Et je dirai pour chacun d’entre nous… Prenons le temps de lire, d’écouter, de réfléchir, il ne sera pas perdu… Sans oublier de lire « la fabrique des imposteurs ».

Appréhendons l’univers de Roland Gori à travers quelques interviews.

Roland Gori : « Il faut rêver le monde pour pouvoir le transformer »4

De « l’Appel des appels » en 20095, à son dernier ouvrage, Un monde sans esprit. La fabrique des terrorismes, en passant par La dignité de penser, La folie évaluation (Les nouvelles fabriques de la servitude) ou L’individu ingouvernable, Roland Gori, apporte sa contribution à l’agora politique.
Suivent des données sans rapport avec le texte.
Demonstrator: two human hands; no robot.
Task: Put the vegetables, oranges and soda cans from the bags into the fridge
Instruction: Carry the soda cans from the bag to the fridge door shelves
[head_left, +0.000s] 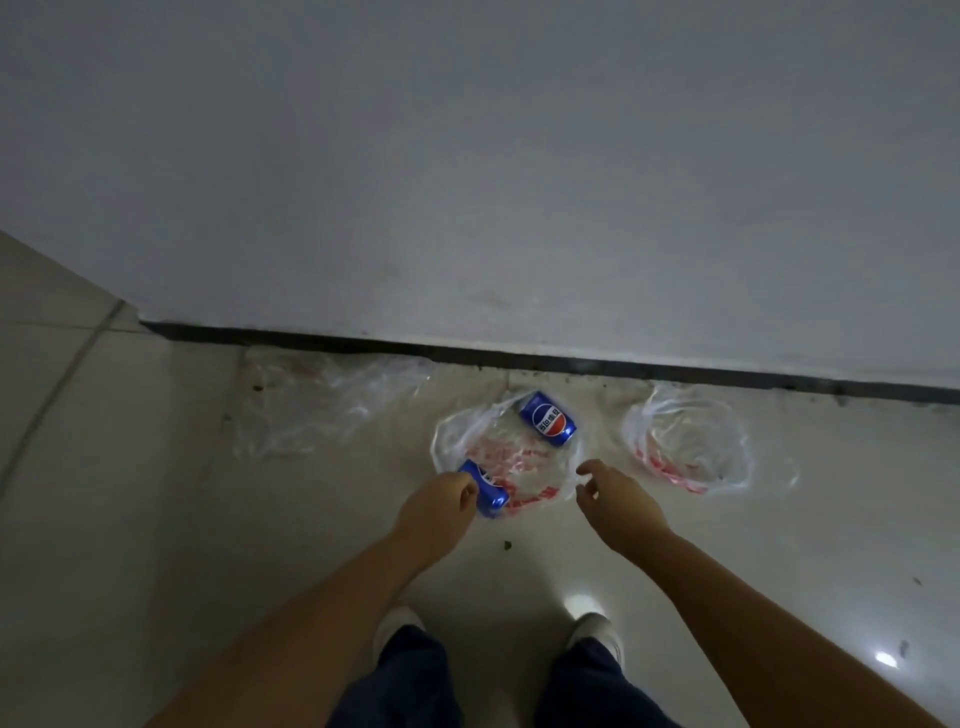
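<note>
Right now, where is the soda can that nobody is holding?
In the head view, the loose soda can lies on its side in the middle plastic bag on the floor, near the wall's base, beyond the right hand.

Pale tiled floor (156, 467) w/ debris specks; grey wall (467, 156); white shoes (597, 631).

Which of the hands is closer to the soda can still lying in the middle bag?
Right. The right hand hovers open just below and right of the lying soda can. The left hand is farther, down-left, gripping another can.
</note>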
Question : Vous avez récemment affirmé que plus personne ne croit que le libéralisme puisse réduire les inégalités. Est-ce à dire que le libéralisme est moribond et que la question du « progrès social » par exemple va pouvoir être posée dans de nouvelles conditions ?

R. G. :

« Depuis le début, le libéralisme fait fausse route sur sa conception de l’Homme, il fait l’impasse sur le besoin de reconnaissance sociale, symbolique. Après l’effondrement du Mur de Berlin et l’effondrement du discours révolutionnaire, il y a eu une autoroute pour l’ultralibéralisme ou le néo-libéralisme qui, aujourd’hui, est en train de se discréditer.

Le discours sous la forme du néo-libéralisme des années 1980-1990 n’est plus crédible et on aboutit à une crise qui rappelle la phrase de Gramsci, « Le vieux monde se meurt, le nouveau monde tarde à apparaître, et dans ce clair-obscur surgissent les monstres ».
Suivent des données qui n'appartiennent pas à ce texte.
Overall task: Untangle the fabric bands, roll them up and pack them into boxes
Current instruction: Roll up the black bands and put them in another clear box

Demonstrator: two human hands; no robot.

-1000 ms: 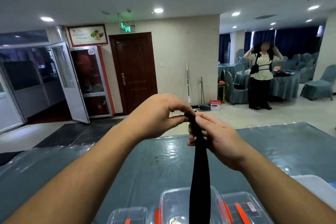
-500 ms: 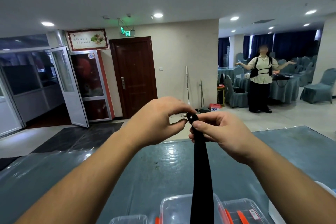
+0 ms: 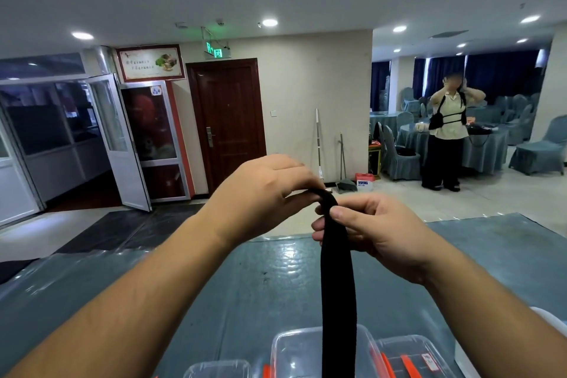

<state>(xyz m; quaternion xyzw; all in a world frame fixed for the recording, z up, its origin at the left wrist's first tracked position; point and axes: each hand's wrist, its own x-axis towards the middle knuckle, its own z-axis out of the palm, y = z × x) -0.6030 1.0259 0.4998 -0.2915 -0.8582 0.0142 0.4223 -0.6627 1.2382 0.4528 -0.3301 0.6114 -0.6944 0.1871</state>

Toutes les affaires qui sortent aujourd’hui mettent en évidence l’état d’un système qui se révèle hypocrite. On fait l’impasse sur le besoin de partager une expérience sensible, une certaine conception de la liberté.

La crise des valeurs libérales de la fin du XIXe siècle a débouché sur la Première Guerre mondiale, dans l’entre-deux-guerres, elle a débouché sur l’émergence de partis totalitaires, qui n’ont pas tenu leurs promesses par rapport à des populations humiliées. On voit comment ces partis ont récolté toutes les colères, les frustrations.

Aujourd’hui, on assiste à l’émergence de nouveaux fruits de cette crise avec Daech, Al-Qaïda, mais aussi le regain des nationalismes avec Trump, le Brexit d’une certaine façon, la montée de l’extrême droite en Autriche, certains gouvernements d’Europe centrale. Nous ne sommes pas dans une situation identique à celle des années 30, mais cela lui ressemble étrangement. D’où l’urgence de proposer une autre conception philosophique, une autre conception de la vie en société. On peut parier sur le progrès social, sur d’autres manières de travailler, de vivre ensemble.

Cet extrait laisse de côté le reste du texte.